Each line of the material, from the first through the one containing "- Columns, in", is to be written out exactly.

*** Given data Section Begins ***

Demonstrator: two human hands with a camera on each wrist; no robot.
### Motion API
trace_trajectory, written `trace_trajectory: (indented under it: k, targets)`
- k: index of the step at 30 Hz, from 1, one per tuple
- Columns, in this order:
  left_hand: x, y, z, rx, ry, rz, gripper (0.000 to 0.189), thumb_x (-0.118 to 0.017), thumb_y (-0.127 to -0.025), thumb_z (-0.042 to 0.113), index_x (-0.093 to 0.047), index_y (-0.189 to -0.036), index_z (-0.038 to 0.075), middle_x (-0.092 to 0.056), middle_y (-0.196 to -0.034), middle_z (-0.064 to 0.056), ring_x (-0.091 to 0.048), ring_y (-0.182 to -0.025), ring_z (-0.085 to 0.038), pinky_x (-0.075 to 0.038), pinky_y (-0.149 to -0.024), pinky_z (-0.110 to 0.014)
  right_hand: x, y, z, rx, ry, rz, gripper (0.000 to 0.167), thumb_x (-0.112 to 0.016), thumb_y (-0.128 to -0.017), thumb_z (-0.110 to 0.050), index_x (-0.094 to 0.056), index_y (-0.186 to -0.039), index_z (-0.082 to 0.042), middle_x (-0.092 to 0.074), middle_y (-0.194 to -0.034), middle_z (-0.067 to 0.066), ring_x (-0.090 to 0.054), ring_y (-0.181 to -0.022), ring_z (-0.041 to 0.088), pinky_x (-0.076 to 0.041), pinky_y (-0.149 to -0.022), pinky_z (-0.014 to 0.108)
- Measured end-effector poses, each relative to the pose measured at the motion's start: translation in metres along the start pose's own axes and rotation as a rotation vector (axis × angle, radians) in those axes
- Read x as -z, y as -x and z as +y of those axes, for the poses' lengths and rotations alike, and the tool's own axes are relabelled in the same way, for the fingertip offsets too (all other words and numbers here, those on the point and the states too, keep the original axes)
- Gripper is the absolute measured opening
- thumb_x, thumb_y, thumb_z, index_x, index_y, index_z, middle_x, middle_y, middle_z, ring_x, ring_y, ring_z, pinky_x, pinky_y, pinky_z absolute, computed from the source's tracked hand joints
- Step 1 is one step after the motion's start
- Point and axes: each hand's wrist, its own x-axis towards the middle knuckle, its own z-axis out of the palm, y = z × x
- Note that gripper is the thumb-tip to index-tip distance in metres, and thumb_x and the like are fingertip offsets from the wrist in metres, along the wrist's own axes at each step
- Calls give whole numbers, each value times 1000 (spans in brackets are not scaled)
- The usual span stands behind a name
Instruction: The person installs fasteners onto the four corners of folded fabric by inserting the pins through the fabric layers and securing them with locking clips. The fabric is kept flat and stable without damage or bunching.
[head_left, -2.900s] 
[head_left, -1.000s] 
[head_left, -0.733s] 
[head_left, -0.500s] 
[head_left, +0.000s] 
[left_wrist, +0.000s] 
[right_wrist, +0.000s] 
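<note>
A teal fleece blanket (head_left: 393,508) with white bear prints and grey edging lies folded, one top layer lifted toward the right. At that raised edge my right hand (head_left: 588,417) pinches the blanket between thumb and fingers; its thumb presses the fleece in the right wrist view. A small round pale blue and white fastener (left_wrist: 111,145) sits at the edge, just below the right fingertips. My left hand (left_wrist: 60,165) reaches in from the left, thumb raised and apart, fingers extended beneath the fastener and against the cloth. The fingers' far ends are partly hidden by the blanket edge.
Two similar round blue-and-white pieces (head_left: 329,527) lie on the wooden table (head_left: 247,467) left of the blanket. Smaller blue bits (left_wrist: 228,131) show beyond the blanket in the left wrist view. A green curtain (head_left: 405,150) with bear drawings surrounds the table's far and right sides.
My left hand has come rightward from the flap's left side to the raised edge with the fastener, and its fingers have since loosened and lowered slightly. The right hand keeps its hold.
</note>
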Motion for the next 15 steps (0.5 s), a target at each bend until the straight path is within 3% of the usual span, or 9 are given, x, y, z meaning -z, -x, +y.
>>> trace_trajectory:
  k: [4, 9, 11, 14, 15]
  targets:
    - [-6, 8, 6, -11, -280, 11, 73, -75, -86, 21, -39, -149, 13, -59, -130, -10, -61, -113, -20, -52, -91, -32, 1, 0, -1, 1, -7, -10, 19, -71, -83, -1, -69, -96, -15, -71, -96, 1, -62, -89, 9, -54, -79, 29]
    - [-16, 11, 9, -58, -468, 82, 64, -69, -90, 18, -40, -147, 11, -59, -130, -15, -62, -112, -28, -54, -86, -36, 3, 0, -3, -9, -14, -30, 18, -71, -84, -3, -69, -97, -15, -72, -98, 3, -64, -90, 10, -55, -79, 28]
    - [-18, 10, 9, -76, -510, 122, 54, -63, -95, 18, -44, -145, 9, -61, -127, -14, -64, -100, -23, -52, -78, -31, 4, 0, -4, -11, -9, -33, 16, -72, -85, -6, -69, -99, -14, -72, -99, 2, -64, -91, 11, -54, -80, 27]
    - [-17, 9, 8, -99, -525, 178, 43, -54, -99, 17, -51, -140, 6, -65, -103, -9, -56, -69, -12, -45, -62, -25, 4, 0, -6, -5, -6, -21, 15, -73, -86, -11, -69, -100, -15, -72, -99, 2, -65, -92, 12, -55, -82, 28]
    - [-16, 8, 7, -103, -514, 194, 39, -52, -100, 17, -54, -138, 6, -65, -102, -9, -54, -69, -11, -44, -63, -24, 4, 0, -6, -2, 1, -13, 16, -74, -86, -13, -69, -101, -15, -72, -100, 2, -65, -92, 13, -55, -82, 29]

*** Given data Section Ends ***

[Answer space]
Demonstrator: two human hands with a camera on each wrist; no robot.
### Motion API
trace_trajectory, written `trace_trajectory: (indented under it: k, targets)`
- k: index of the step at 30 Hz, from 1, one per tuple
- Columns, in this order:

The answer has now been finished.